Public-spirited vandals, they selflessly improved the dust-jackets of some of the dusty books with their own collages – replacing them on the library shelves, Orton sometimes observing at a distance people’s reaction to their irreverent sabotage

‘I used to stand in the corners after I’d smuggled the doctored books back into the library and then watch people read them. It was very fun, very interesting.’

Queen's Favourite

The art deviant odd couple eventually had their collars felt by Lilly Law, and were sentenced in 1962 to six months imprisonment – a harsh tariff for first offenders which Orton put down to the fact that the judge had realised ‘we were queers’. The case made the national press, with Orton’s working class family in Leicester only hearing about it after reading a report in the Daily Mirror: ‘Our Joe’s been nicked!’ exclaimed Mr Orton to Mrs Orton. The custodial sentence, served in separate prisons, seems to have broken Halliwell, who tried to commit suicide, but was the making of Orton – who emerged determined to shock more than just a few fortunate readers at Islington Central Library.

John Betjeman as Tattooed Man

In a sense, their criminal collage was the only joint work which was a ‘success’, or at least reached a wider audience. It was also Orton’s first, minor taste of notoriety, before his first play Entertaining Mr Sloane became a huge hit and scandal three years later in 1964, with its dramatic ‘collage’ of British hypocrisies. It was also Halliwell’s last. Not counting his posthumous fame for murdering Orton by attacking his celebrity head with a hammer in 1967 in a drug-fuelled, possibly jealous and/or paranoid state – splattering his brains all over the collage-covered walls.

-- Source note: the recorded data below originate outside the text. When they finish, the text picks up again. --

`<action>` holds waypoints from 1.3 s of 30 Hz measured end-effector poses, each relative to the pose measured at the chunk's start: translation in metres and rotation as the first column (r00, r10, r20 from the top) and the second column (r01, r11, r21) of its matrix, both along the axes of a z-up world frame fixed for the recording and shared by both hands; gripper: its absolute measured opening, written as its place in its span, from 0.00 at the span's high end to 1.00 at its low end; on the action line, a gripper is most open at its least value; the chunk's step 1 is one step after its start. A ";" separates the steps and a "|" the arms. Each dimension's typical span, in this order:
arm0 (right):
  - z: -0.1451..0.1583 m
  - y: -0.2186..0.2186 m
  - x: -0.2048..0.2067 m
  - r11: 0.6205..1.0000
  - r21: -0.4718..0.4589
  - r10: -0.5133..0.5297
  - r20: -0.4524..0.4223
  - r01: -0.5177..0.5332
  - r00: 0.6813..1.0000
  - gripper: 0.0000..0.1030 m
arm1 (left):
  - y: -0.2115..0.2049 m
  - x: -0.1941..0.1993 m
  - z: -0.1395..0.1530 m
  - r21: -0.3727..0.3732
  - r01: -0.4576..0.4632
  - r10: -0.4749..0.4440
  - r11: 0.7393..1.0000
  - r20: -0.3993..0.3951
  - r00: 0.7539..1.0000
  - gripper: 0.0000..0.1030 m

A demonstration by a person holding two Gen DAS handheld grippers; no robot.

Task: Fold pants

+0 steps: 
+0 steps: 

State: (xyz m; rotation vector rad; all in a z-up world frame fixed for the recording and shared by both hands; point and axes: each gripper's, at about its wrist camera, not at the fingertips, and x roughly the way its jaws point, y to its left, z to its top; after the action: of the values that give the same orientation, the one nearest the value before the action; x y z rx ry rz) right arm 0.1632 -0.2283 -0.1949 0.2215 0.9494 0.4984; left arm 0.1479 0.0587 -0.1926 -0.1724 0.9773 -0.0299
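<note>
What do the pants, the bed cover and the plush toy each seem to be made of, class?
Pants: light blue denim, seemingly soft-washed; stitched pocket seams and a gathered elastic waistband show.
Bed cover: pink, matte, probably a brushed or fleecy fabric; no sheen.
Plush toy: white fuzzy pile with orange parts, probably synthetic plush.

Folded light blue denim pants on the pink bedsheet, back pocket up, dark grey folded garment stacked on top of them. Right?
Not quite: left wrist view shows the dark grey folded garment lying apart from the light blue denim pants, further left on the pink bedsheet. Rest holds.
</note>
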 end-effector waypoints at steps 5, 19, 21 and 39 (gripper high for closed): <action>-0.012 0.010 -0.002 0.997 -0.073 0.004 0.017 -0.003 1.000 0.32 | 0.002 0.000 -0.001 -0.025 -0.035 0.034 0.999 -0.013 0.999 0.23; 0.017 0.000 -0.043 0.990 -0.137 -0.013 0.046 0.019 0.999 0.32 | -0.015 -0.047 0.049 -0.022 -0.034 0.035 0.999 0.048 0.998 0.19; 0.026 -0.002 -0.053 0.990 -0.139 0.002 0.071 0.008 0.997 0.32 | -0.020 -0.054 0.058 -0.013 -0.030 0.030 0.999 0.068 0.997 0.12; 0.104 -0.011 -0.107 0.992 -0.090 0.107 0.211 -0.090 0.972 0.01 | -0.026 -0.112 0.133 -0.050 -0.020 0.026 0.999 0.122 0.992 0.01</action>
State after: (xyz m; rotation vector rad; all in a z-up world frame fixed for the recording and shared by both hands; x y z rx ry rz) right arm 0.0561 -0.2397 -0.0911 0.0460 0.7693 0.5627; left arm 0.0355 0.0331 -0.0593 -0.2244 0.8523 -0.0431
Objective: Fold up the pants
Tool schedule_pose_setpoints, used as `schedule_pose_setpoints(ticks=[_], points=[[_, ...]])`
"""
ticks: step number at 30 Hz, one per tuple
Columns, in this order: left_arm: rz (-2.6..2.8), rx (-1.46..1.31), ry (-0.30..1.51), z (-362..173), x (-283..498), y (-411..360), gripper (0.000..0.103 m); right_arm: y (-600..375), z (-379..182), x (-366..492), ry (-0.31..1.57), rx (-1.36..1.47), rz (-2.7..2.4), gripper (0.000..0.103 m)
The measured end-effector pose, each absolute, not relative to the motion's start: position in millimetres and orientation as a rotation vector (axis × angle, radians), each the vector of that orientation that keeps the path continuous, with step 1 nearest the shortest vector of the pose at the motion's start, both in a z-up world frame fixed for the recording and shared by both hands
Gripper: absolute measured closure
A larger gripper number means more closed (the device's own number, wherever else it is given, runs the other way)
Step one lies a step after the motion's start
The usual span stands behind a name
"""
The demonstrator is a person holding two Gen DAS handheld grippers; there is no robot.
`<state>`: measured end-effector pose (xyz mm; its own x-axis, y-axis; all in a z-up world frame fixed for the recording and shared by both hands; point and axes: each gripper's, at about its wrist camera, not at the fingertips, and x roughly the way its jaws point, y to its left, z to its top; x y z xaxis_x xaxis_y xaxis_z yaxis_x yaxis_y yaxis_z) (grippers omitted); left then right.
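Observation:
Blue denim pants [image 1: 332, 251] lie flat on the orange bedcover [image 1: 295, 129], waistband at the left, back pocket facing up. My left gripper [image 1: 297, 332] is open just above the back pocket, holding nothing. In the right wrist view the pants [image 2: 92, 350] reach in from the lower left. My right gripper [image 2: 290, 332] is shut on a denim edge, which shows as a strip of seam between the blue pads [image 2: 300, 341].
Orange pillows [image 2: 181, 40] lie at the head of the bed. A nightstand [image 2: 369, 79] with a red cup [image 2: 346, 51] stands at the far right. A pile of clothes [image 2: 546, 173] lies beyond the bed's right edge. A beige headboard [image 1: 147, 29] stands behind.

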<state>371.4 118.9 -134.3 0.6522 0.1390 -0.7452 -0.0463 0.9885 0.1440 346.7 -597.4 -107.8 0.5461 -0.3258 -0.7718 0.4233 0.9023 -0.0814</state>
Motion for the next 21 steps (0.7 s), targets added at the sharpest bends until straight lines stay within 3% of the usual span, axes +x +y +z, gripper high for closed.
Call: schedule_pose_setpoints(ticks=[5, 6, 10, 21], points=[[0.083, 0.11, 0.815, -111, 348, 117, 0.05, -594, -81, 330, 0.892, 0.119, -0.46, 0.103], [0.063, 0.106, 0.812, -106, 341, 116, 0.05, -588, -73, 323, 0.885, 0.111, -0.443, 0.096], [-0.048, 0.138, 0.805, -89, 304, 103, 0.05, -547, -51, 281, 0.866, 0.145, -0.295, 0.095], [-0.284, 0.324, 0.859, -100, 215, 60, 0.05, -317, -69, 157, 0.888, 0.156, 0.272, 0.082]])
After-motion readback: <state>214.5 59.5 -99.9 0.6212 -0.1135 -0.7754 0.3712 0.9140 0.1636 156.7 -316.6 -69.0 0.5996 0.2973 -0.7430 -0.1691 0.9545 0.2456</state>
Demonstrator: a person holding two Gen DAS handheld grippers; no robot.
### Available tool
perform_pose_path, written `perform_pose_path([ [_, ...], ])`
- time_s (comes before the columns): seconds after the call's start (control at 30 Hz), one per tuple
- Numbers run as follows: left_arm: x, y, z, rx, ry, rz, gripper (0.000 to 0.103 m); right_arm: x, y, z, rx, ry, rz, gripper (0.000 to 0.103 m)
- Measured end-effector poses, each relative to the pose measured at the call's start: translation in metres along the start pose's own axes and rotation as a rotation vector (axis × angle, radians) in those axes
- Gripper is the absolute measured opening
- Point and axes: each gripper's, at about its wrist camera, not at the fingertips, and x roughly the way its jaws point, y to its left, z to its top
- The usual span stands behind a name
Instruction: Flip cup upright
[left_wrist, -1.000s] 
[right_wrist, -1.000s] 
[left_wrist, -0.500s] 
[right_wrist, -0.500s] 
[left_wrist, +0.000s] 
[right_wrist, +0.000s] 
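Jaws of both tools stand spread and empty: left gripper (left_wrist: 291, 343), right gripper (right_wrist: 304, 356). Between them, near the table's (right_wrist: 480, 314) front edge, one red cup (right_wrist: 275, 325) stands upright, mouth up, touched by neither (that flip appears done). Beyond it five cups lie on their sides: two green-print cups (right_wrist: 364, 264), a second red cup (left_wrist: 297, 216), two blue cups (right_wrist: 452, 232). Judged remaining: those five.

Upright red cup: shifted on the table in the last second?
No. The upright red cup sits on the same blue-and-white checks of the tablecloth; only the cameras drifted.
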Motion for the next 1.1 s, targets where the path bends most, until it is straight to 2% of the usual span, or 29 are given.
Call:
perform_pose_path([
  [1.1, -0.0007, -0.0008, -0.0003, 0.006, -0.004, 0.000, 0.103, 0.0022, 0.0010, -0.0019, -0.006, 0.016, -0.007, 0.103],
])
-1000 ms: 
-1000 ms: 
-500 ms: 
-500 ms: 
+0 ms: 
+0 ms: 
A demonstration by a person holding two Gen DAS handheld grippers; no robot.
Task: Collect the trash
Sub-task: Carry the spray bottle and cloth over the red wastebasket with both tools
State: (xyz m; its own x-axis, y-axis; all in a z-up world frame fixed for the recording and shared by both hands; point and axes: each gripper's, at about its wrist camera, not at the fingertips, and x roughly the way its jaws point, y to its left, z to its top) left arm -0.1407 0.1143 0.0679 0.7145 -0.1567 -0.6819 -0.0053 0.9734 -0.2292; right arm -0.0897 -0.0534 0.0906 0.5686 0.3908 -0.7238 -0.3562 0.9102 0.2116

Last Sunday BBC Radio 3 also pricked up my ears, airing ‘The Visa Affair’ (which you can listen to for the next month) – a fine adaptation by the novelist Jake Arnott of a previously ‘lost’ and incomplete work of Orton’s about his Byzantine attempts in 1965 to obtain a visa to visit the US to oversee the Broadway translation/production of ‘Mr Sloane’.

The prison sentence he’d served for the collages, together with the nature of the crime itself – denoting, in disapproving American official eyes, ‘moral turpitude’ – meant he had to go through a series of darkly comic interviews with US bureaucrats and doctors at the US Embassy in London, which as Arnott points out in his introduction to his adaptation, closely resembles the kind of officious absurdities his own plays lampooned.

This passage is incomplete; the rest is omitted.